Arnold y Lea Spielberg junto a su hijo Steven.

A finales de los 50, con el "gérmen" del cine ya muy desarrollado, Spielberg dirigió una pequeña película bélica casera cuyo título era The Last Gunfight. Sus padres alentaron esta afición y pagaron de su bolsillo Escape to Nowhere. La familia se encontraba viviendo entonces en Phoenix (Arizona) y allí Spielberg movilizó a varios de sus compañeros de instituto para que participaran en un proyecto en el que incluso consiguió rodar con aviones militares abandonados, vistiendo a los chavales con trajes y cascos que su padre había traído de Birmania. Se obsesionó con esta temática y veía la guerra con inocencia, sin noción de realismo. En ese momento solo le fascinaban las escenas que podían crearse en este contexto militar. Posteriormente, siguió realizando películas amateurs derivando hacia la ciencia ficción, como fue el caso de Firelight (1964), pero no hay duda de que cuando se convirtió en director profesional el contexto histórico de los años 30 y 40 tiene una impronta muy destacable en su filmografía.

La posibilidad de realizar una película que homenajeara a los veteranos era algo que Spielberg tenía pendiente. Sin embargo, no quería hacer un film que reconstruyera una campaña militar completa. No deseaba una nueva película de crónica bélica sino que le interesaba más explicar una historia humana en el contexto de la Segunda Guerra Mundial. Cuando leyó el guión de Robert Rodat pareció encontrar una historia que le gustaría contar. Por otra parte, su enfoque iba a ser radicalmente realista. Estaba dispuesto a hacer un retrato descarnado del horror de la guerra. No estaría carente de épica aunque se iba a distanciar completamente de la visión glorificadora que impregnaba el cine bélico clásico.
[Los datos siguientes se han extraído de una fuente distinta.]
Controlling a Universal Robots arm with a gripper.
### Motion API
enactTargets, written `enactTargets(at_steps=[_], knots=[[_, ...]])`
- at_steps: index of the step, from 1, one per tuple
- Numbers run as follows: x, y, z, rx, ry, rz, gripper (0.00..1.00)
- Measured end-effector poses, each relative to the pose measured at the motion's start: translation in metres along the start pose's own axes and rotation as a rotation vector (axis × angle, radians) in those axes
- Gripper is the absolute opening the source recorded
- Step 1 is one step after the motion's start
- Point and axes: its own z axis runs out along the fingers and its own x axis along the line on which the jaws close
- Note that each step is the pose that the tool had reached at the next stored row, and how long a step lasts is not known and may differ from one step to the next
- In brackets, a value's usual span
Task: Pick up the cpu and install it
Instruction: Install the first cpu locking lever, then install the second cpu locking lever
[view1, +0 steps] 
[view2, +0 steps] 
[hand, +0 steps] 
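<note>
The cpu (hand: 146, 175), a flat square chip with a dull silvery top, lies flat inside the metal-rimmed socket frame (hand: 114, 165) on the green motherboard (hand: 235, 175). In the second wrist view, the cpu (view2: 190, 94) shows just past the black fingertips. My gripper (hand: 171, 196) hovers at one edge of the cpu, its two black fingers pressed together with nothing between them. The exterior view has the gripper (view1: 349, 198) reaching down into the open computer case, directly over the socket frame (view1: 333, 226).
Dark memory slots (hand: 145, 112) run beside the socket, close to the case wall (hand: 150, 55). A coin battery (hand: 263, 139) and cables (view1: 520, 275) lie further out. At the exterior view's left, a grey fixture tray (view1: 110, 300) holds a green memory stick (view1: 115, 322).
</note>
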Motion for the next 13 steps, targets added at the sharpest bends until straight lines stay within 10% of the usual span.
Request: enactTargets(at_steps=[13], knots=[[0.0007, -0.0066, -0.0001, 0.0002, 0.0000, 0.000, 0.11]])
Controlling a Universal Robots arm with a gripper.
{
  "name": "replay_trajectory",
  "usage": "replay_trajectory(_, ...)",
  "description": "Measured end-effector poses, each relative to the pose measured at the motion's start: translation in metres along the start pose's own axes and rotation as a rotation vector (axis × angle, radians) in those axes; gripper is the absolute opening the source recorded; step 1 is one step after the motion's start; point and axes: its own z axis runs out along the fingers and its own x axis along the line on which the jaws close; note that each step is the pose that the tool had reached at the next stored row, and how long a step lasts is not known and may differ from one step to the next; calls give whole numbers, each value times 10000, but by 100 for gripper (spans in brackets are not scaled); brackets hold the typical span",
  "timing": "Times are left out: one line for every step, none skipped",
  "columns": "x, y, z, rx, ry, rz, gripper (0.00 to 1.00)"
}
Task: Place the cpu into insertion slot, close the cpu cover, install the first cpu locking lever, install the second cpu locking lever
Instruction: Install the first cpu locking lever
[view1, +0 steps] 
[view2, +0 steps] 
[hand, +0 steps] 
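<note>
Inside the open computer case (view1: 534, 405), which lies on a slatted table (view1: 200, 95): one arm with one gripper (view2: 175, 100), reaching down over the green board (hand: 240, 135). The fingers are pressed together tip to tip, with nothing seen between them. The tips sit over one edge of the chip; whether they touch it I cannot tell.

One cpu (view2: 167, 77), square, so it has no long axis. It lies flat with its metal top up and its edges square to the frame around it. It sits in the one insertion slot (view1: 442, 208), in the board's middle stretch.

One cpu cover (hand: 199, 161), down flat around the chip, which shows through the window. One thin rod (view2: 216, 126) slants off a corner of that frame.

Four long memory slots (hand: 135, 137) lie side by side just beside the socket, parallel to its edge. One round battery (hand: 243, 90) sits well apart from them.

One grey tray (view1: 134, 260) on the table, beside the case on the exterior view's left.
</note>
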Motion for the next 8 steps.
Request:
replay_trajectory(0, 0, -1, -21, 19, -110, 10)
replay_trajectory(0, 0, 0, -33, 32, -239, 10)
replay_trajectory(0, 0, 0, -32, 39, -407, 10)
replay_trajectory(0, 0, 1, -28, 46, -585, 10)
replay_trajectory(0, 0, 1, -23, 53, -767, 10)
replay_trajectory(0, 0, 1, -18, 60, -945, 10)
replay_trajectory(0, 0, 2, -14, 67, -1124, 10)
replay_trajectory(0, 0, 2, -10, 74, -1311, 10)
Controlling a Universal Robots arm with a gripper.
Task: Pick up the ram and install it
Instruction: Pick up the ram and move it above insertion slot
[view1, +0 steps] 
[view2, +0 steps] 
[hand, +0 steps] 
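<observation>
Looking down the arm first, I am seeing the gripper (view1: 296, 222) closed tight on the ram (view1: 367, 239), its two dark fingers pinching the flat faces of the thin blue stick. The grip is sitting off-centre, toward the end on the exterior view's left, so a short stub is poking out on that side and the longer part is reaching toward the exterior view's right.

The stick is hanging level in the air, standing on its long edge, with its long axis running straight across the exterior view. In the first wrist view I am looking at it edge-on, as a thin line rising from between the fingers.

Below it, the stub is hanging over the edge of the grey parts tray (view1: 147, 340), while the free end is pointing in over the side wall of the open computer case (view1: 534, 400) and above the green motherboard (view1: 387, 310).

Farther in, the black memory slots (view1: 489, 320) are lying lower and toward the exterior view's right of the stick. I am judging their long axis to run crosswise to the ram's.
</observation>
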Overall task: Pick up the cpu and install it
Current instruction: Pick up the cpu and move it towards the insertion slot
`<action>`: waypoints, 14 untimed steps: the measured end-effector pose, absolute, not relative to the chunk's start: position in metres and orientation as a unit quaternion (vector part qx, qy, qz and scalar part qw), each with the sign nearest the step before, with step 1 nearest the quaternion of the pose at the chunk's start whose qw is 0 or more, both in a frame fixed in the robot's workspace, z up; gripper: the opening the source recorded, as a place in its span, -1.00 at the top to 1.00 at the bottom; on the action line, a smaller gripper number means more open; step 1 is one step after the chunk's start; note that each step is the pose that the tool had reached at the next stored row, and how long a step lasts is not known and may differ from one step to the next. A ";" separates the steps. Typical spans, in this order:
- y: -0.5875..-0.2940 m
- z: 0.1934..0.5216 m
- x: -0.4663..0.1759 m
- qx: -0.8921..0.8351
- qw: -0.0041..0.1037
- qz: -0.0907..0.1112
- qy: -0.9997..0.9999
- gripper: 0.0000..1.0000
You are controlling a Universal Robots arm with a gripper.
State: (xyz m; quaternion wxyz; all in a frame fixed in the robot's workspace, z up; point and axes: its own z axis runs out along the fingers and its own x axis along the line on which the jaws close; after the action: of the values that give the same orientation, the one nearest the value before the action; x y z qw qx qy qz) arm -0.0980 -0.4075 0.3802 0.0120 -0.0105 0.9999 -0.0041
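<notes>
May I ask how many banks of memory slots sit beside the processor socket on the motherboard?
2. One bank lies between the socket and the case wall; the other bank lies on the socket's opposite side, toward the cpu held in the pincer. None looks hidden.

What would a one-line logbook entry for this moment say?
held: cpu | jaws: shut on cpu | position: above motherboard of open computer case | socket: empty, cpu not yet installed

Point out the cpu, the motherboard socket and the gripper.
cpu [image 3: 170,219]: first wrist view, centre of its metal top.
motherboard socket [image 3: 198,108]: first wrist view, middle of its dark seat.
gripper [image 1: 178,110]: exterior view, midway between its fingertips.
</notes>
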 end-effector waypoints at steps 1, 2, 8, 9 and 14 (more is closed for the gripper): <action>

Rodat empezó a trabajar en el guión tras ver el monumento de Port Carbon pero basó su trama ficticia en la historia de los hermanos Niland. Estos cuatro hermanos de Tonawanda (New York) sirvieron en la guerra. Tres de ellos murieron en combate y el cuarto fue localizado en Francia y enviado a casa por las autoridades militares. Cumplió el resto de su servicio en los Estados Unidos. Posteriormente, se descubrió que uno de los tres hermanos declarados muertos no había fallecido sino que se hallaba en un campo de prisioneros japonés en Birmania. Tras ser liberado en mayo de 1945, también regresó a casa. La muerte de otra saga de hermanos, los Sullivan, a bordo del barco militar Juno provocó que el Departamento de Guerra emitiera una orden por la cual los hermanos no podían servir juntos en un conflicto bélico.